→ **WORK INSTRUCTION**: Although the entries contain pictures, only their words should be duplicated exactly.

→ **DATA EXTRACT**:

━━━━━━━━

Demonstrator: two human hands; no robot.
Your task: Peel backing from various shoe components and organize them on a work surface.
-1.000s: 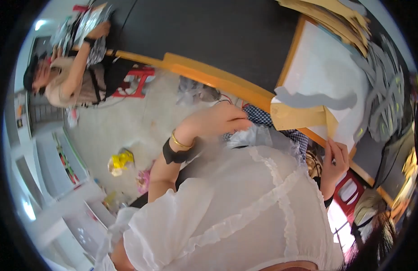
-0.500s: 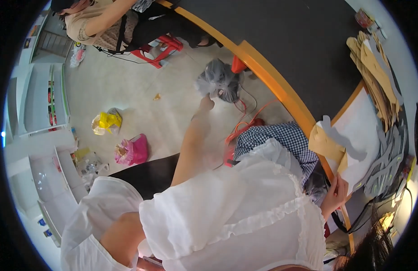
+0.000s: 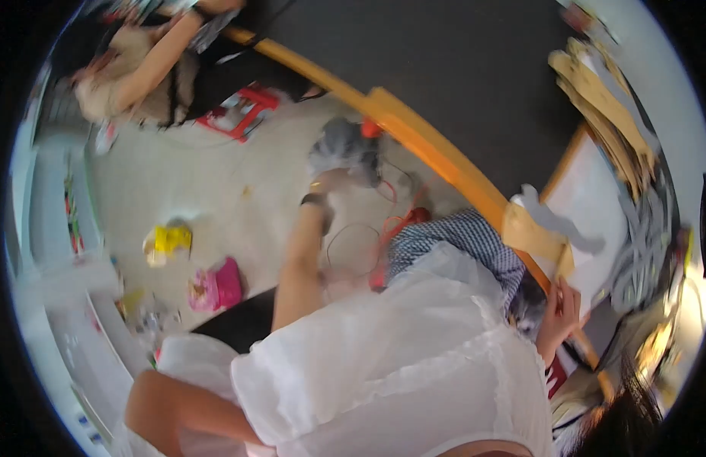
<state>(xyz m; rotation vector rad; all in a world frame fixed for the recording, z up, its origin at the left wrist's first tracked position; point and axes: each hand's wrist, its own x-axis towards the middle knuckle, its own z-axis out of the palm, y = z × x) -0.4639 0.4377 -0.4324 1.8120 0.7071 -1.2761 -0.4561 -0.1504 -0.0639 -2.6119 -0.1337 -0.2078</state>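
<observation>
My left hand [image 3: 336, 181], with a dark band at its wrist, reaches down to a grey plastic bag [image 3: 345, 148] on the floor. It touches the bag, but its fingers are blurred and partly hidden. At the table's edge, my right hand [image 3: 560, 312] has its fingers closed on the lower end of a tan cardboard piece [image 3: 532, 232]. A grey cut-out shape [image 3: 570, 228] lies against that piece, over a white sheet [image 3: 589, 206].
Stacked tan cut-outs [image 3: 604, 107] and grey strips [image 3: 642, 251] lie along the dark table [image 3: 459, 76]. A co-worker [image 3: 139, 76] sits far left by a red stool [image 3: 246, 114]. Yellow [image 3: 170, 240] and pink bags [image 3: 219, 286], cables [image 3: 391, 236] and checked cloth [image 3: 459, 244] surround me.
The view has shifted, moving most things left and some downward. My left hand stays at the grey bag. My right hand remains at the cardboard. The bare, bent limb at lower left shows more fully.
</observation>
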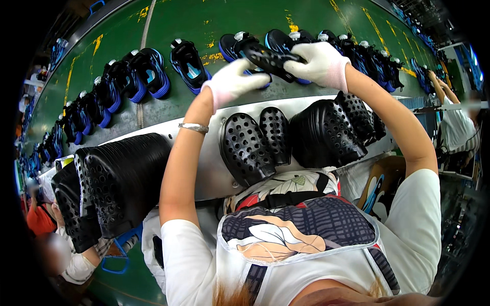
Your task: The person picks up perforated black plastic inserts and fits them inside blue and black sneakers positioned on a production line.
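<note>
My right hand, in a white glove, grips the near right end of a black perforated plastic shoe form. The form is tilted above the row of sneakers and partly covers a black sneaker with a blue sole. Beside the form's lower left edge is my gloved left hand, its thumb and fingers apart; its fingertips are partly hidden. In front of me, a large perforated form and a smaller one lie on a pale metal ledge.
Nested stacks of black forms stand left and right on the ledge. Black-and-blue sneakers line the green conveyor belt. A cardboard box sits below the right stack. Other people work at far left and right.
</note>
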Demonstrator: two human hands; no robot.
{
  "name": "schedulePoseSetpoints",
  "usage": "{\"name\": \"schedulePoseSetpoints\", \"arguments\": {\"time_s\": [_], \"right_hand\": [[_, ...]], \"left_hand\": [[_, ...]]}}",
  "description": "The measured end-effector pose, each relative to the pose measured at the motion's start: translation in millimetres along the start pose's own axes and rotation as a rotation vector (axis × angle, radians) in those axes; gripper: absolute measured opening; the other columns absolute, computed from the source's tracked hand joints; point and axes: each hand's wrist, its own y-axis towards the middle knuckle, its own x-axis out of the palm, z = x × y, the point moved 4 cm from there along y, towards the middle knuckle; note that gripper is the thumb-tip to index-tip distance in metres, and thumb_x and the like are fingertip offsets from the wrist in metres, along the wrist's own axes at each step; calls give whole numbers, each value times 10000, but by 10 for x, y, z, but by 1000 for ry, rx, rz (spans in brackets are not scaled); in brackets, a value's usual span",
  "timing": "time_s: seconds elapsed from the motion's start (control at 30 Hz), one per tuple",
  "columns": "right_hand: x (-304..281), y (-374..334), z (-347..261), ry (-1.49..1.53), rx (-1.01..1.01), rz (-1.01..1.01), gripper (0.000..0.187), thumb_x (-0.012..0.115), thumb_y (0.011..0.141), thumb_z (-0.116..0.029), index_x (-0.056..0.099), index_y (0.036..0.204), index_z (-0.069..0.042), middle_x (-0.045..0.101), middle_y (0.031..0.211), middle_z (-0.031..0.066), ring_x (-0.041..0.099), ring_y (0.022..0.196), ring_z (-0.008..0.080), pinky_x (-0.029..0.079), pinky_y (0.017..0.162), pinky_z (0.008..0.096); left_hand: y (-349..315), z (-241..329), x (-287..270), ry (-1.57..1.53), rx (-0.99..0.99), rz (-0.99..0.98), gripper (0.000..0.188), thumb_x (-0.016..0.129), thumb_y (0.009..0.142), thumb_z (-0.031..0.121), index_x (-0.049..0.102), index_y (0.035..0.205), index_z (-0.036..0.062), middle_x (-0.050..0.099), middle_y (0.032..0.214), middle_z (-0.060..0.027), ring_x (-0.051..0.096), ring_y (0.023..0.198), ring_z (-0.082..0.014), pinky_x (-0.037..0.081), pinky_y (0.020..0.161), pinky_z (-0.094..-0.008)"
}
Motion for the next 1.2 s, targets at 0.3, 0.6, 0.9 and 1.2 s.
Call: {"name": "schedulePoseSetpoints", "arguments": {"time_s": [0.3,0.6,0.9,1.2], "right_hand": [[86,516,177,-115,102,-317,526,573,809,-481,649,825,39,561,598,140,558,559,221,472,561,359],[313,1022,-180,-220,145,-299,482,560,799,-429,677,850,35,650,677,152,644,595,242,528,597,359],[776,1216,-351,-288,158,-268,318,565,840,-244,692,1039,-32,667,1056,204,649,981,348,523,845,390],[972,1393,-302,-405,15,-259,281,633,794,-119,683,1046,-6,665,1076,205,659,975,336,541,826,386]], "left_hand": [[-15,-328,84,432,158,150,500,608,815,257,537,1258,37,533,1271,-174,517,1166,-346,421,1006,-369],[-2,-352,128,457,204,238,409,605,829,199,581,1209,49,556,1224,-167,556,1097,-355,458,955,-380],[394,-516,184,565,-168,76,366,579,834,238,624,1170,102,630,1135,-185,602,1044,-347,495,902,-428],[564,-710,250,650,-252,58,322,558,859,313,648,1107,128,638,1083,-197,593,989,-390,488,869,-423]]}}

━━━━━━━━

→ **EXERCISE RESULT**:
Demonstrator: two human hands; no robot.
Your task: Peel backing from various shoe components and organize them on a work surface.
-1.000s: 
-0.500s: 
+0.000s: 
<state>(xyz m; rotation vector rad; all in a world frame fixed for the recording, z up, its origin at the left wrist's first tracked position; point and axes: each hand's wrist, its own x-axis towards the middle knuckle, its own z-axis out of the palm, y = z × x) -0.4639 0.4377 -0.4324 1.8120 0.7071 -1.2761 -0.4561 -0.1504 -0.0639 -2.6119 -0.1337 -0.2078</state>
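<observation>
My left hand [image 3: 336, 181], with a dark band at its wrist, reaches down to a grey plastic bag [image 3: 345, 148] on the floor. It touches the bag, but its fingers are blurred and partly hidden. At the table's edge, my right hand [image 3: 560, 312] has its fingers closed on the lower end of a tan cardboard piece [image 3: 532, 232]. A grey cut-out shape [image 3: 570, 228] lies against that piece, over a white sheet [image 3: 589, 206].
Stacked tan cut-outs [image 3: 604, 107] and grey strips [image 3: 642, 251] lie along the dark table [image 3: 459, 76]. A co-worker [image 3: 139, 76] sits far left by a red stool [image 3: 246, 114]. Yellow [image 3: 170, 240] and pink bags [image 3: 219, 286], cables [image 3: 391, 236] and checked cloth [image 3: 459, 244] surround me.
The view has shifted, moving most things left and some downward. My left hand stays at the grey bag. My right hand remains at the cardboard. The bare, bent limb at lower left shows more fully.
</observation>
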Your task: The person picks up perforated black plastic inserts and fits them inside blue and black sneakers positioned on a production line.
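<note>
My right hand, in a white glove, grips the near right end of a black perforated plastic shoe form. The form is tilted above the row of sneakers and partly covers a black sneaker with a blue sole. Beside the form's lower left edge is my gloved left hand, its thumb and fingers apart; its fingertips are partly hidden. In front of me, a large perforated form and a smaller one lie on a pale metal ledge.
Nested stacks of black forms stand left and right on the ledge. Black-and-blue sneakers line the green conveyor belt. A cardboard box sits below the right stack. Other people work at far left and right.
</note>
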Demonstrator: two human hands; no robot.
{
  "name": "schedulePoseSetpoints",
  "usage": "{\"name\": \"schedulePoseSetpoints\", \"arguments\": {\"time_s\": [_], \"right_hand\": [[_, ...]], \"left_hand\": [[_, ...]]}}",
  "description": "The measured end-effector pose, each relative to the pose measured at the motion's start: translation in millimetres along the start pose's own axes and rotation as a rotation vector (axis × angle, radians) in those axes; gripper: absolute measured opening; the other columns absolute, computed from the source's tracked hand joints; point and axes: each hand's wrist, its own y-axis towards the middle knuckle, its own x-axis out of the palm, z = x × y, the point moved 4 cm from there along y, towards the middle knuckle; note that gripper is the thumb-tip to index-tip distance in metres, and thumb_x and the like are fingertip offsets from the wrist in metres, along the wrist's own axes at each step; calls give whole numbers, each value times 10000, but by 10 for x, y, z, but by 1000 for ry, rx, rz (spans in brackets are not scaled); in brackets, a value's usual span",
  "timing": "time_s: seconds elapsed from the motion's start (control at 30 Hz), one per tuple",
  "columns": "right_hand: x (-304..281), y (-374..334), z (-347..261), ry (-1.49..1.53), rx (-1.01..1.01), rz (-1.01..1.01), gripper (0.000..0.187), thumb_x (-0.012..0.115), thumb_y (0.011..0.141), thumb_z (-0.116..0.029), index_x (-0.056..0.099), index_y (0.036..0.204), index_z (-0.069..0.042), middle_x (-0.045..0.101), middle_y (0.031..0.211), middle_z (-0.031..0.066), ring_x (-0.041..0.099), ring_y (0.022..0.196), ring_z (-0.008..0.080), pinky_x (-0.029..0.079), pinky_y (0.017..0.162), pinky_z (0.008..0.096); left_hand: y (-349..315), z (-241..329), x (-287..270), ry (-1.57..1.53), rx (-0.99..0.99), rz (-0.99..0.98), gripper (0.000..0.188), thumb_x (-0.016..0.129), thumb_y (0.009..0.142), thumb_z (-0.031..0.121), index_x (-0.049..0.102), index_y (0.035..0.205), index_z (-0.036..0.062), middle_x (-0.050..0.099), middle_y (0.032..0.214), middle_z (-0.060..0.027), ring_x (-0.051..0.096), ring_y (0.023..0.198), ring_z (-0.082..0.014), pinky_x (-0.037..0.081), pinky_y (0.020..0.161), pinky_z (-0.094..-0.008)"
}
Motion for the next 1.2 s, targets at 0.3, 0.6, 0.9 and 1.2 s.
Call: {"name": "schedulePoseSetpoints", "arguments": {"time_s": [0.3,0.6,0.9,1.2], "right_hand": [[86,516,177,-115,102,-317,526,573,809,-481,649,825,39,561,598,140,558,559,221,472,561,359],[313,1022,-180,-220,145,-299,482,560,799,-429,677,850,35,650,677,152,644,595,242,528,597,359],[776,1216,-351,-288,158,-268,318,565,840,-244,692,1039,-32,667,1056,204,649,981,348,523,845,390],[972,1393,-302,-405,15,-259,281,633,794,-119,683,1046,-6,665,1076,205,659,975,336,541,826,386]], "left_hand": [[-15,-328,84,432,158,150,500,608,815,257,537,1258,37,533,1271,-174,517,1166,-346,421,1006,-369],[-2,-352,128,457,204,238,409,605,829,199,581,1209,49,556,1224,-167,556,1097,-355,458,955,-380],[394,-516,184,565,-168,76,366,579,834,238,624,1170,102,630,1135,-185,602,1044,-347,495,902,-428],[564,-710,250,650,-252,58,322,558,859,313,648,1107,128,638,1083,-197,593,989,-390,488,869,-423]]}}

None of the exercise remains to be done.